▶ **Exercise description**: Reproduce the data below in full. Nothing should differ from the original.

Content starts

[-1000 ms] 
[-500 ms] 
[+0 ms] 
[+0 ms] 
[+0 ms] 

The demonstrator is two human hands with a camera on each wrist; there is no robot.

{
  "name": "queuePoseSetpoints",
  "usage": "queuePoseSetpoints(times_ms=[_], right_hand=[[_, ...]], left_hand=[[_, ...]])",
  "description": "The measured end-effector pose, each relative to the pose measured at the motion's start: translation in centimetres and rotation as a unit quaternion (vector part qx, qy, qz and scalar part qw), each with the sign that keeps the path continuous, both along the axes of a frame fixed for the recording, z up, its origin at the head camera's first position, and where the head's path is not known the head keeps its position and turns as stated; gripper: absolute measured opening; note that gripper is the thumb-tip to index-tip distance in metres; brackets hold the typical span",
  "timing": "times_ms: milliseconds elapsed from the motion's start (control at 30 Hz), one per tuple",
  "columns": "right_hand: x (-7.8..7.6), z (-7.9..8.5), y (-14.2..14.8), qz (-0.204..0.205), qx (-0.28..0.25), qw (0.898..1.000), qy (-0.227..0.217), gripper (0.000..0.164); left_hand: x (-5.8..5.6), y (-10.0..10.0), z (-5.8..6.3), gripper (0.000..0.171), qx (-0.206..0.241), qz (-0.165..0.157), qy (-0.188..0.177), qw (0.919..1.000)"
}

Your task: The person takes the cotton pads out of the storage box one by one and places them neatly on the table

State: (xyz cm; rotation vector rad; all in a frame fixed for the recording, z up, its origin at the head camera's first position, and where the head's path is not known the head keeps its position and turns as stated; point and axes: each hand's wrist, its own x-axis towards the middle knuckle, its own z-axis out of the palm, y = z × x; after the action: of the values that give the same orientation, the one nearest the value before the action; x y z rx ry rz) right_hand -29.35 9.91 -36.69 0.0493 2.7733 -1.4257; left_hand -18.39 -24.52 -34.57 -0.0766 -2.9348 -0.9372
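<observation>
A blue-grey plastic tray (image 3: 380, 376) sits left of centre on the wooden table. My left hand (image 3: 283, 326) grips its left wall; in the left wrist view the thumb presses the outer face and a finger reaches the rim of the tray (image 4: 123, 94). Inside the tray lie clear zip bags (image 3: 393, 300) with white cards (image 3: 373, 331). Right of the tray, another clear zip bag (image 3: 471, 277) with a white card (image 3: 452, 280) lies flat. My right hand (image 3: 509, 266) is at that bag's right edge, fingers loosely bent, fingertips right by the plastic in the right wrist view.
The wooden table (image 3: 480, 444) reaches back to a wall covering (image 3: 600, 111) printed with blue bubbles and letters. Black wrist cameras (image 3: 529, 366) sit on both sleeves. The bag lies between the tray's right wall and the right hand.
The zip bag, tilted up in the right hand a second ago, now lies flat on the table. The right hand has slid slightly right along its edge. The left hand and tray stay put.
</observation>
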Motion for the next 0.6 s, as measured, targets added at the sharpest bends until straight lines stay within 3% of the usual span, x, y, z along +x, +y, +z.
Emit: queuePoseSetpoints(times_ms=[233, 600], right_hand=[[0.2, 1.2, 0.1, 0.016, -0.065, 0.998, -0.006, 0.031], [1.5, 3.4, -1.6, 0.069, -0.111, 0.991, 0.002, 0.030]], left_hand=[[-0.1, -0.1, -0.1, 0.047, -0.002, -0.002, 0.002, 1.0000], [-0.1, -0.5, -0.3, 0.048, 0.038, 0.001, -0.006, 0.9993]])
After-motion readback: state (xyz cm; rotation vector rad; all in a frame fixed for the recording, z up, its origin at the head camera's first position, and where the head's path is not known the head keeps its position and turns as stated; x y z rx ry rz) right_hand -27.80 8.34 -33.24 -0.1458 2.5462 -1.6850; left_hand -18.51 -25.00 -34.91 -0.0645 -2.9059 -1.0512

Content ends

▶ **Result of the task**:
[-1000 ms] 
[-500 ms] 
[+0 ms] 
[+0 ms] 
[+0 ms] 

The demonstrator is two human hands with a camera on each wrist; there is no robot.

{
  "name": "queuePoseSetpoints",
  "usage": "queuePoseSetpoints(times_ms=[_], right_hand=[[_, ...]], left_hand=[[_, ...]])",
  "description": "The measured end-effector pose, each relative to the pose measured at the motion's start: translation in centimetres and rotation as a unit quaternion (vector part qx, qy, qz and scalar part qw), each with the sign that keeps the path continuous, both along the axes of a frame fixed for the recording, z up, its origin at the head camera's first position, and where the head's path is not known the head keeps its position and turns as stated; gripper: absolute measured opening; note that gripper is the thumb-tip to index-tip distance in metres; brackets hold the typical span",
  "timing": "times_ms: milliseconds elapsed from the motion's start (control at 30 Hz), one per tuple",
  "columns": "right_hand: x (-7.8..7.6), z (-7.9..8.5), y (-14.2..14.8), qz (-0.204..0.205), qx (-0.28..0.25), qw (0.898..1.000), qy (-0.227..0.217), gripper (0.000..0.164); left_hand: x (-5.8..5.6), y (-10.0..10.0), z (-5.8..6.3), gripper (0.000..0.171), qx (-0.206..0.241), qz (-0.165..0.157), qy (-0.188..0.177), qw (0.919..1.000)"
}

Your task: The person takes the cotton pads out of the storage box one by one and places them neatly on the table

State: (xyz cm; rotation vector rad; all in a frame fixed for the recording, z up, its origin at the head camera's first position, and where the head's path is not known the head keeps its position and turns as stated; point and axes: each hand's wrist, its own x-axis towards the middle knuckle, its own z-axis out of the palm, y = z × x; after the action: of the values that give the same orientation, the one nearest the value before the action; x y z rx ry rz) right_hand -29.35 9.91 -36.69 0.0493 2.7733 -1.4257; left_hand -18.39 -24.52 -34.57 -0.0766 -2.9348 -0.9372
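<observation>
A blue-grey plastic tray (image 3: 380, 376) sits left of centre on the wooden table. My left hand (image 3: 283, 326) grips its left wall; in the left wrist view the thumb presses the outer face and a finger reaches the rim of the tray (image 4: 123, 94). Inside the tray lie clear zip bags (image 3: 393, 300) with white cards (image 3: 373, 331). Right of the tray, another clear zip bag (image 3: 471, 277) with a white card (image 3: 452, 280) lies flat. My right hand (image 3: 509, 266) is at that bag's right edge, fingers loosely bent, fingertips right by the plastic in the right wrist view.
The wooden table (image 3: 480, 444) reaches back to a wall covering (image 3: 600, 111) printed with blue bubbles and letters. Black wrist cameras (image 3: 529, 366) sit on both sleeves. The bag lies between the tray's right wall and the right hand.
The zip bag, tilted up in the right hand a second ago, now lies flat on the table. The right hand has slid slightly right along its edge. The left hand and tray stay put.
</observation>
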Motion for the next 0.6 s, as measured, targets added at the sharpest bends until straight lines stay within 3% of the usual span, x, y, z along +x, +y, +z.
Emit: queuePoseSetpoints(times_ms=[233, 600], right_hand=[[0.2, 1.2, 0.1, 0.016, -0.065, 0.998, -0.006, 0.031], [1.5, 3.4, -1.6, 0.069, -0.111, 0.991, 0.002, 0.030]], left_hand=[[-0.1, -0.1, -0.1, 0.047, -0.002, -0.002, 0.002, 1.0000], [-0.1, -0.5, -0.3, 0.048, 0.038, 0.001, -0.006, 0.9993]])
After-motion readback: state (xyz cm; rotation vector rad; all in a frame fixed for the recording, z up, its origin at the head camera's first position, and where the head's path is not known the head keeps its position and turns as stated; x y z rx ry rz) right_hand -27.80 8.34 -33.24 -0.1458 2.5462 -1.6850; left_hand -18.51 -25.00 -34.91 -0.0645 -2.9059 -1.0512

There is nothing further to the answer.